Clinically can be divided into acute and old myocardial infarction
Acute myocardial infarction: is due to coronary artery occlusion, resulting in a sharp reduction in coronary artery blood supply interruption, so that the corresponding myocardial due to severe and persistent ischemia, hypoxia, part of the myocardial degeneration, necrosis. Clinical manifestations of posterior sternal pain and myocardial necrosis caused by systemic reactions and ECG progressive changes, may be associated with arrhythmia, shock, heart failure, and even sudden death and other clinical manifestations, is a serious type of coronary heart disease.

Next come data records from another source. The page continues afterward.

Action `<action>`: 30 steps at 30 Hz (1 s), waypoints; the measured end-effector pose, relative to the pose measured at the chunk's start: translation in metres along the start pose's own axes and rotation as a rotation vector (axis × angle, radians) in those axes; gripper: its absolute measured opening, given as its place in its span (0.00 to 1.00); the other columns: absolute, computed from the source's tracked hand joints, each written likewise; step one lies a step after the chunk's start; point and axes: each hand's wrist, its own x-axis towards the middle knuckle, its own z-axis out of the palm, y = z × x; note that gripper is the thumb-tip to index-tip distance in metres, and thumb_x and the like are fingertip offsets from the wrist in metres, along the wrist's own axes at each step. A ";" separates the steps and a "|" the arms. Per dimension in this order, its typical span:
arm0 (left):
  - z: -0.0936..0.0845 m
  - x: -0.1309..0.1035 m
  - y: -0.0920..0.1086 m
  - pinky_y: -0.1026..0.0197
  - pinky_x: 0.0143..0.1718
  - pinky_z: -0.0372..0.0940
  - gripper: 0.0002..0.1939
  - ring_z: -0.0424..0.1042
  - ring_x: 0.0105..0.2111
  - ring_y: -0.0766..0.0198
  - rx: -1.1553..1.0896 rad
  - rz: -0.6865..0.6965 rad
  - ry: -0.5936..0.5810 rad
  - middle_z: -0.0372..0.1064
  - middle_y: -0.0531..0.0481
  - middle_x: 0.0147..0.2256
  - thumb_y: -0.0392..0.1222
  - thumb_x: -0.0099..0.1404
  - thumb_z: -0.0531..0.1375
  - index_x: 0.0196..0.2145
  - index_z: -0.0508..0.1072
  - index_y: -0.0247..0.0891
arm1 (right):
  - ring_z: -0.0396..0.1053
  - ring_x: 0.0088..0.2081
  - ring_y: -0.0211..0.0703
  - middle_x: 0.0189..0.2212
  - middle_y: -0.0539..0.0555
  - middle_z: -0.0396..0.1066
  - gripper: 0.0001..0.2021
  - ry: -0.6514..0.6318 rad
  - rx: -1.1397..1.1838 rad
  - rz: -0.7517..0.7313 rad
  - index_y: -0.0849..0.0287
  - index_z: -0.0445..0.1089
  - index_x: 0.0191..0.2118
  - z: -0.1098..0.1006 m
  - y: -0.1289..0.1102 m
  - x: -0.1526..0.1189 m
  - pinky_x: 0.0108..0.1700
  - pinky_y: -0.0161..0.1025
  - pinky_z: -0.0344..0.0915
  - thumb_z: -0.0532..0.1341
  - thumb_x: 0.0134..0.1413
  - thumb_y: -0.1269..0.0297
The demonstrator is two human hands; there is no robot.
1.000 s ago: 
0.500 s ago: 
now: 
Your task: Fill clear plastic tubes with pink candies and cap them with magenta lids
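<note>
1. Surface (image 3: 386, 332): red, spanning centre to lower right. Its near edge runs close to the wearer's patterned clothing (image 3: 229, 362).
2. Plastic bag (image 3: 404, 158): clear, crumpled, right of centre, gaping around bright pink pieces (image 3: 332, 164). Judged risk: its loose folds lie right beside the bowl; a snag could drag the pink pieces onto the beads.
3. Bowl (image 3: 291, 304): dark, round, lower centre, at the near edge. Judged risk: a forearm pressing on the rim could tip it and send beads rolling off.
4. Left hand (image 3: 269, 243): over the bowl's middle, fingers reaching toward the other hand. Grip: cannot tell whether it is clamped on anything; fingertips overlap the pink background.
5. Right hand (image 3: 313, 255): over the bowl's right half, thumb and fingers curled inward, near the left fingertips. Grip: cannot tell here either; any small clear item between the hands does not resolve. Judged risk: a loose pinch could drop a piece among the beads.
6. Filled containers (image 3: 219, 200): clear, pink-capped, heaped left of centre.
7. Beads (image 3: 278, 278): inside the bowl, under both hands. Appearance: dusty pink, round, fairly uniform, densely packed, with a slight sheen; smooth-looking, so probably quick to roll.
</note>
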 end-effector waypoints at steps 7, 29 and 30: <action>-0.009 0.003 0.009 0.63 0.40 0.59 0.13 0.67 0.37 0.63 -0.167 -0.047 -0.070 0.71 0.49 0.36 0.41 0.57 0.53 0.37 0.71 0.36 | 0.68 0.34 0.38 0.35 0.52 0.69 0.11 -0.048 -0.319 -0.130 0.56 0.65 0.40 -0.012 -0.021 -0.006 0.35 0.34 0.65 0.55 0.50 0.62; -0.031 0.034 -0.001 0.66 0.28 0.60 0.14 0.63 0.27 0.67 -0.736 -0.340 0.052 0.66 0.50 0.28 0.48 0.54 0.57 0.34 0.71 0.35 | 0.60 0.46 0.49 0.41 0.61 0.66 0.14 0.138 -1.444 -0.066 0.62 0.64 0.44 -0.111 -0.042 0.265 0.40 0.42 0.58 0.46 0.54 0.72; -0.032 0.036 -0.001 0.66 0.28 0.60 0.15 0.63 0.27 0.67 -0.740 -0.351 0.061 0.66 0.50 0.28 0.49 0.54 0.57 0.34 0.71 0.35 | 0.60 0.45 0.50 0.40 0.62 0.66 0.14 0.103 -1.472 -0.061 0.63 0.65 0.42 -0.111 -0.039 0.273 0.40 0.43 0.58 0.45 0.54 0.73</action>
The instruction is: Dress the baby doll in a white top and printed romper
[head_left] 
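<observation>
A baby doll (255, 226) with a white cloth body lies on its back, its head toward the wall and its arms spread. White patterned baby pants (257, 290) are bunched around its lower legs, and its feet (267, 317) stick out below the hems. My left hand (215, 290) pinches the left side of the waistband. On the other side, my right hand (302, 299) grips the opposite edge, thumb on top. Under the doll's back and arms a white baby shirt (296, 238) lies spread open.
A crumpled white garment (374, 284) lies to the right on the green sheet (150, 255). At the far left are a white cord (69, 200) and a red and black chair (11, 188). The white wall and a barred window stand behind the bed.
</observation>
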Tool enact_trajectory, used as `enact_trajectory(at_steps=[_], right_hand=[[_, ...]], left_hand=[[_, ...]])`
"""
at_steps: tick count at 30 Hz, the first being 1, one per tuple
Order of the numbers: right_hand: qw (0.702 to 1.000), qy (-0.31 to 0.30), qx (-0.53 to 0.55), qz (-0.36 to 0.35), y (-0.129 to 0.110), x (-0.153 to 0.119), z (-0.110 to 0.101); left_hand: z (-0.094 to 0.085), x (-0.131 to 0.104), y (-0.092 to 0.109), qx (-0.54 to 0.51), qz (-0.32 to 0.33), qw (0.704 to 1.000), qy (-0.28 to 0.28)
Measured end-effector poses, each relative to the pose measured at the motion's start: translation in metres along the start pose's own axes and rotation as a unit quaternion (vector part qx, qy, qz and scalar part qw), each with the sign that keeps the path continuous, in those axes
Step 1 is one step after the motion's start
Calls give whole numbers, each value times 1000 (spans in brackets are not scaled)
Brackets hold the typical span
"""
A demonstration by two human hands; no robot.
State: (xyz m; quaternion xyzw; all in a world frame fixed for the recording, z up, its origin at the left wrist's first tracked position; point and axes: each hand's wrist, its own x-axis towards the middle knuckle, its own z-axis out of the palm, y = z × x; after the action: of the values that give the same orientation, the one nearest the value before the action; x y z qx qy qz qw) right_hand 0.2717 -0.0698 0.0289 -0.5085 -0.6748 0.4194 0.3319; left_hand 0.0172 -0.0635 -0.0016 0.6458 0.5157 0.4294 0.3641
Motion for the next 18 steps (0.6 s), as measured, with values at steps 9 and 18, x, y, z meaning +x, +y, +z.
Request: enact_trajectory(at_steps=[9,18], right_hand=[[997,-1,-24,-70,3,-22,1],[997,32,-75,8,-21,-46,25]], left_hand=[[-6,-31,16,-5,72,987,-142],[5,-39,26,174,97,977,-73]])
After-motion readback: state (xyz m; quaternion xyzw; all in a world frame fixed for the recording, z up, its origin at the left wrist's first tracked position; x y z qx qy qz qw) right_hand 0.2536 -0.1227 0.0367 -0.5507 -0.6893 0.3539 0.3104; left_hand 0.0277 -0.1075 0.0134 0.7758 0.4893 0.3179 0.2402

Aura About 1/2 to 1/3 of patients in the AMI before or several weeks before the occurrence of unstable angina symptoms.Angina pectoris duration is longer than usual, the incentive is not obvious, nitroglycerin ineffective, angina attack accompanied by nausea, vomiting, sweating, bradycardia, acute cardiac dysfunction, severe arrhythmia or blood pressure increased volatility, etc. There may be a precursor to myocardial infarction.
2. chest pain. 70% to 80% of patients with chest pain, pain, the same nature and angina, but the degree of aggravation, longer duration, generally more than 30 minutes or hours or days, no obvious incentive, rest or contain nitroglycerin often Can not be relieved, accompanied by irritability, sweating, fear or dying.
3. Gastrointestinal symptoms. Some patients have nausea, vomiting, abdominal pain, hiccups and other symptoms, the reasons may be associated with necrotic myocardium stimulation and cardiac output decreased tissue perfusion related.
4. Cardiovascular system performance: arrhythmia, heart failure, shock
5. fever. On the second day after the disease began to rise, usually around 38 ℃, 1 week after recovery. For the absorption of myocardial necrosis caused by the reaction.
1. Blood tests: white blood cells often in the 10.0 ~ 20.0 × 109 / liter, ESR faster.
2. Serum myocardial enzyme examination: increased enzyme activity, manifested as creatine phosphokinase, aspartate aminotransferase and lactate dehydrogenase increased, and a certain evolution.
3. ECG examination: may have necrosis Q wave, injury ST segment elevation and ischemia type T wave inversion and so on, there is evolution.
1. typical history of chest tightness.
2. ECG characteristic changes.
3. Serum enzyme changes, consistent with the enzyme sequence changes.
Two of the above three can be diagnosed with typical myocardial infarction.
Old myocardial infarction:
Old myocardial infarction can be based on previous history, positive ECG changes, but not associated with acute myocardial infarction and clinical manifestations of serum and other changes in the diagnosis of serum. If there is no left ventricular electrocardiogram change, according to the previous typical ECG changes or in accordance with past changes in the positive serum enzyme diagnosis.